§ **Task objective**
All lines that hold the string "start" should be copied. Find them in the listing below.
/---
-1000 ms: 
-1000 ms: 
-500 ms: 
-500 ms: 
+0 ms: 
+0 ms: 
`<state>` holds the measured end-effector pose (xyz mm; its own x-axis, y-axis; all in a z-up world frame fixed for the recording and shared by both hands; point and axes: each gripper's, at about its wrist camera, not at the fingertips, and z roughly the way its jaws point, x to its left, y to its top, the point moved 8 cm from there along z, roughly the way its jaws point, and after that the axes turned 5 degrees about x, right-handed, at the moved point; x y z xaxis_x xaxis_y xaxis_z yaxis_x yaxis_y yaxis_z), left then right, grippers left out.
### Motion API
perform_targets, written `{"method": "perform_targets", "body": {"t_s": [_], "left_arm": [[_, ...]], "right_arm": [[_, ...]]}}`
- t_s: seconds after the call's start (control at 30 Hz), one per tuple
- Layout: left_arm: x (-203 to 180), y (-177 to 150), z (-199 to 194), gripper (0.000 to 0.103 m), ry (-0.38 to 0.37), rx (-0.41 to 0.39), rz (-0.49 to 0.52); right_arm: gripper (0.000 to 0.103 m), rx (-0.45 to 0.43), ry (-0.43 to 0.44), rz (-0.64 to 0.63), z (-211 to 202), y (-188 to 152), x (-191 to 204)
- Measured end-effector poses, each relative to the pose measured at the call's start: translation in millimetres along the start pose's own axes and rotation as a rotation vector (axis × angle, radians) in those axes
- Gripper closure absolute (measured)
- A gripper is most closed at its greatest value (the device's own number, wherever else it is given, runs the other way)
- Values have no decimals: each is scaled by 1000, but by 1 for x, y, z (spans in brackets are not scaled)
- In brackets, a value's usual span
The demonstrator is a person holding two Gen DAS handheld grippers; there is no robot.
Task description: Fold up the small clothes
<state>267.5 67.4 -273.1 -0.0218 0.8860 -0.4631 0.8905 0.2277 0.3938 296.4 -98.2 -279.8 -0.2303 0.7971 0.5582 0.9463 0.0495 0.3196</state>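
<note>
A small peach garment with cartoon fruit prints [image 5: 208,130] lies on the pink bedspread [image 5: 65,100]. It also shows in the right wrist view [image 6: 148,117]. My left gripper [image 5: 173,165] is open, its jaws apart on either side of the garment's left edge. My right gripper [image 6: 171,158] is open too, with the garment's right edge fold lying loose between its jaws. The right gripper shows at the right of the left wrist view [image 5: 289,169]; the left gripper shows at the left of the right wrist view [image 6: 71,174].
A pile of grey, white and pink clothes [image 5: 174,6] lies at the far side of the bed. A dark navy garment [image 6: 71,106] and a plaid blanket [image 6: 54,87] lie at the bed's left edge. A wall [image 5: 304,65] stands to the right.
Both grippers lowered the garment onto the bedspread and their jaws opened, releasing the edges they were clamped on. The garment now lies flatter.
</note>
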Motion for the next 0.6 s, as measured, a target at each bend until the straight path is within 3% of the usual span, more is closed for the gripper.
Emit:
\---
§ **Solution to this exercise**
- t_s: seconds after the call's start (control at 30 Hz), one per tuple
- Measured end-effector poses, each relative to the pose measured at the call's start: translation in millimetres along the start pose's own axes and rotation as a rotation vector (axis × angle, radians) in those axes

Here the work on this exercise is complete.